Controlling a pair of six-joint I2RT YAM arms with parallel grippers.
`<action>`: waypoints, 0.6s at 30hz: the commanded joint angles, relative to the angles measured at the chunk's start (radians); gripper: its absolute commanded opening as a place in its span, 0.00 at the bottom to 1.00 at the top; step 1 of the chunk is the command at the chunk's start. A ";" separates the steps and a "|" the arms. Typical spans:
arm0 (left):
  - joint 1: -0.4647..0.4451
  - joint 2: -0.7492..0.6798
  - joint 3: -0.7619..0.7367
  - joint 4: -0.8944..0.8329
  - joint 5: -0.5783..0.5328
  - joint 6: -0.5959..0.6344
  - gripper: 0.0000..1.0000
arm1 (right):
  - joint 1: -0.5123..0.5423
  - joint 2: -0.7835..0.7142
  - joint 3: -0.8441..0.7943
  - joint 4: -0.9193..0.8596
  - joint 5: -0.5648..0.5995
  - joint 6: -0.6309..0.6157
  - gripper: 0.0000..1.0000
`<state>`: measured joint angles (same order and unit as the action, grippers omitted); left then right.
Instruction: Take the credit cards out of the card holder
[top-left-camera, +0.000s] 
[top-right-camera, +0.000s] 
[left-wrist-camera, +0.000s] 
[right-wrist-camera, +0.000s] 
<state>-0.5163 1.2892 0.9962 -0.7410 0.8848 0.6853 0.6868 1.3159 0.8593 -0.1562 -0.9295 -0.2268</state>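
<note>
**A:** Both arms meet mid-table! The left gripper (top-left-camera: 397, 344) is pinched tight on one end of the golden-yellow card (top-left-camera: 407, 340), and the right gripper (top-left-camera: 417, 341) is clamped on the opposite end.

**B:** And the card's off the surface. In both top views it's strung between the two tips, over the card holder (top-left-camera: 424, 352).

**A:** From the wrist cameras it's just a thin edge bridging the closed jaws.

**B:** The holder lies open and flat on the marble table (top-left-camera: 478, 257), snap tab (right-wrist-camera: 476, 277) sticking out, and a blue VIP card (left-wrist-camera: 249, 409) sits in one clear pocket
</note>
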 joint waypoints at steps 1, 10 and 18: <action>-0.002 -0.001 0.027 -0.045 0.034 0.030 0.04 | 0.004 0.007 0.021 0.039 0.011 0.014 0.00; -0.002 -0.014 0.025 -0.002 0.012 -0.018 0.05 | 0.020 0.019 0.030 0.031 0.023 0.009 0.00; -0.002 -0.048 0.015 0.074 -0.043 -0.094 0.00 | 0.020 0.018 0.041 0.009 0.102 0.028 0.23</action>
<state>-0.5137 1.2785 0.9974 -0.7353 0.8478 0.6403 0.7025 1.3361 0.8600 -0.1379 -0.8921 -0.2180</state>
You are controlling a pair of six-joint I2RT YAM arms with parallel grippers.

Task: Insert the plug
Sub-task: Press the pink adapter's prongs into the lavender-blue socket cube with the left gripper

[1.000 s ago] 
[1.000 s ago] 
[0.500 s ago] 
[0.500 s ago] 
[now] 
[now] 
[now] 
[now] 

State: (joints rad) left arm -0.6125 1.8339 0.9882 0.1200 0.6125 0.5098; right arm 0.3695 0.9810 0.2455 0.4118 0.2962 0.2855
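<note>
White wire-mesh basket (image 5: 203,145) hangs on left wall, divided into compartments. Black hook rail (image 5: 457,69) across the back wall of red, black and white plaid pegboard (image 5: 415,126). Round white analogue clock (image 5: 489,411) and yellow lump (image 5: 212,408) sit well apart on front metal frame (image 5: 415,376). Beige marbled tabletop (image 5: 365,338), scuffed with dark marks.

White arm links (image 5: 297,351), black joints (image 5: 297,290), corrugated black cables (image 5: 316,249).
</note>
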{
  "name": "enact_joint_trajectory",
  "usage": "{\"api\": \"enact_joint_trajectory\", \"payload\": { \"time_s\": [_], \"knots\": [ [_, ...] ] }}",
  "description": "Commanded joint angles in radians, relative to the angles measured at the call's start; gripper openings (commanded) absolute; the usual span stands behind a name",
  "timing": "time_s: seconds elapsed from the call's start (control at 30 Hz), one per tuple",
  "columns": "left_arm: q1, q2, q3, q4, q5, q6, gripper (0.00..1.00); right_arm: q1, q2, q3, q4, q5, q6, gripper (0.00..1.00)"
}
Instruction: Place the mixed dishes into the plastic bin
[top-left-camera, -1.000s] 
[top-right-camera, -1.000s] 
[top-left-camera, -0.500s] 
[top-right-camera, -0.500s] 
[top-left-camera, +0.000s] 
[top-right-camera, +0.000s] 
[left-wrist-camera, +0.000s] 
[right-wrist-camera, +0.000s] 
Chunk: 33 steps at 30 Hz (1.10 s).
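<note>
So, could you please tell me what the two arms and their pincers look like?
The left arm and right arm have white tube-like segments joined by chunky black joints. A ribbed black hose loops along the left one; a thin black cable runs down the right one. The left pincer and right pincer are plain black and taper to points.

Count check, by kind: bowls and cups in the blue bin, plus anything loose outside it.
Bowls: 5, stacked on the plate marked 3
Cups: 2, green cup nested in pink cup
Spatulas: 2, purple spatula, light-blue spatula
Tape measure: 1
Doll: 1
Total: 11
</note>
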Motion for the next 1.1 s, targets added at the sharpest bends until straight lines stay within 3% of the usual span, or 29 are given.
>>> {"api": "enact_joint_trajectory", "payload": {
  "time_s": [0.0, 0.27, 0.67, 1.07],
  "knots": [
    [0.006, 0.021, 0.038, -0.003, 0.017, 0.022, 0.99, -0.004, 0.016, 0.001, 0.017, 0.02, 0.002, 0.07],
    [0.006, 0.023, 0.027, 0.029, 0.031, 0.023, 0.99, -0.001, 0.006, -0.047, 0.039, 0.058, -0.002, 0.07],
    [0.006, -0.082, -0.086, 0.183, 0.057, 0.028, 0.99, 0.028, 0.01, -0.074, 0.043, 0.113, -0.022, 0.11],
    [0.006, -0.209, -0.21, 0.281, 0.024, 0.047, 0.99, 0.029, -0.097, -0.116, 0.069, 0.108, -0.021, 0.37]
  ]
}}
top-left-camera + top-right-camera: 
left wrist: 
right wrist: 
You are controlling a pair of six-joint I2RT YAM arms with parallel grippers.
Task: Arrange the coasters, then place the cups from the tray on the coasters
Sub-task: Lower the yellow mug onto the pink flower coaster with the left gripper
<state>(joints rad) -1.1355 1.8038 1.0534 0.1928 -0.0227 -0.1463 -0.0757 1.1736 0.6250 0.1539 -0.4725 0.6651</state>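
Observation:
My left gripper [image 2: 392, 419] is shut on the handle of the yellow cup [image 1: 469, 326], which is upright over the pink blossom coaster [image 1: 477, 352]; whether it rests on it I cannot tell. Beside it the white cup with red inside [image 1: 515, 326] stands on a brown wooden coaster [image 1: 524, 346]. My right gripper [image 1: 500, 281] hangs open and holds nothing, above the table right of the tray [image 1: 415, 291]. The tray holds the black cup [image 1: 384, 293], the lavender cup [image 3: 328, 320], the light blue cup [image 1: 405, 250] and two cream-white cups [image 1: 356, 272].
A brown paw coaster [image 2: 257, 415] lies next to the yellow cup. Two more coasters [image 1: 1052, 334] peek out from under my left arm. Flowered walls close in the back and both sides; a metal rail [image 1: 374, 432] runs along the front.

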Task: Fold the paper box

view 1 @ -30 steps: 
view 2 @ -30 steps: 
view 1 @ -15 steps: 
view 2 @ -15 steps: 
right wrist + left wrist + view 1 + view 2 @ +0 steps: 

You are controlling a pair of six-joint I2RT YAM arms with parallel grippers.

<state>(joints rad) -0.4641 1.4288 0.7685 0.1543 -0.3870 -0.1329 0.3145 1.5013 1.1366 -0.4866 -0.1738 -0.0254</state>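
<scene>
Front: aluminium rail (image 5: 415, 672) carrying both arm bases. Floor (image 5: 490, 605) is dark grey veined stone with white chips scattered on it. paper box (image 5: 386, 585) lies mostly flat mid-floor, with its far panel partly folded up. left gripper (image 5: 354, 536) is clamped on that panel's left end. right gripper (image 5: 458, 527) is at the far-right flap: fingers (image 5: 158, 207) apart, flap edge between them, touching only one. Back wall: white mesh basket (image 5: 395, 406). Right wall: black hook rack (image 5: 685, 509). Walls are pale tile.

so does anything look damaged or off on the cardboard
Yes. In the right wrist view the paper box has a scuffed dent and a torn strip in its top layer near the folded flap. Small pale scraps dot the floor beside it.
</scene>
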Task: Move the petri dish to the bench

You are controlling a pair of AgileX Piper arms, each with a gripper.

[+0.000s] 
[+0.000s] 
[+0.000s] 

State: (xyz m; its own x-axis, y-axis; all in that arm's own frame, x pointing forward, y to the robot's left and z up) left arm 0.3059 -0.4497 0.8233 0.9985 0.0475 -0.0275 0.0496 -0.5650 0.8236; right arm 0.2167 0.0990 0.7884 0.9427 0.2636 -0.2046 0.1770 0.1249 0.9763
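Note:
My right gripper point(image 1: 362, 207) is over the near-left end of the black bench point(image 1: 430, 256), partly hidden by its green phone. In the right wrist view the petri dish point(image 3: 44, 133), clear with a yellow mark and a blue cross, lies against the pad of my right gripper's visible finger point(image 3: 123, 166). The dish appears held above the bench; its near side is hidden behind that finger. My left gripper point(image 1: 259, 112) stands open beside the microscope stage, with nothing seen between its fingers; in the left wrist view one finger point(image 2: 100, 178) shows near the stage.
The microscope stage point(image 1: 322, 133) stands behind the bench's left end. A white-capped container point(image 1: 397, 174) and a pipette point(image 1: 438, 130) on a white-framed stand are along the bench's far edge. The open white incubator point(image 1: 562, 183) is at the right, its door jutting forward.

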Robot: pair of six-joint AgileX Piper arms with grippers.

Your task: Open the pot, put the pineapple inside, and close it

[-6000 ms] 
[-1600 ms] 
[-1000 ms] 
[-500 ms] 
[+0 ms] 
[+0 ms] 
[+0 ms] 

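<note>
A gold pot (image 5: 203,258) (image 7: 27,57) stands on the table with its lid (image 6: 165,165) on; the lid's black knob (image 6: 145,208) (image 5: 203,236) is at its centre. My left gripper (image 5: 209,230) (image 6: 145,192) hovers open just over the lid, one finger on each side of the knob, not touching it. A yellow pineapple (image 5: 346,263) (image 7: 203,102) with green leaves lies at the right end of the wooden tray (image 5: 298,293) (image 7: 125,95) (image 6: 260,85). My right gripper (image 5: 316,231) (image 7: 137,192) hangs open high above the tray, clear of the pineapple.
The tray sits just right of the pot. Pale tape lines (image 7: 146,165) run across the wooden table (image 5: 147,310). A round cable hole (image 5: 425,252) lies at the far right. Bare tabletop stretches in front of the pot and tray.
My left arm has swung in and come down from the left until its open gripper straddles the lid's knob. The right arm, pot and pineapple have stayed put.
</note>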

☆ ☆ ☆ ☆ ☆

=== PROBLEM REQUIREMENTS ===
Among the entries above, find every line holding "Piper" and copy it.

=== EXPECTED ANSWER ===
You are controlling a pair of AgileX Piper arms, each with a gripper.
Robot: pair of six-joint AgileX Piper arms with grippers.

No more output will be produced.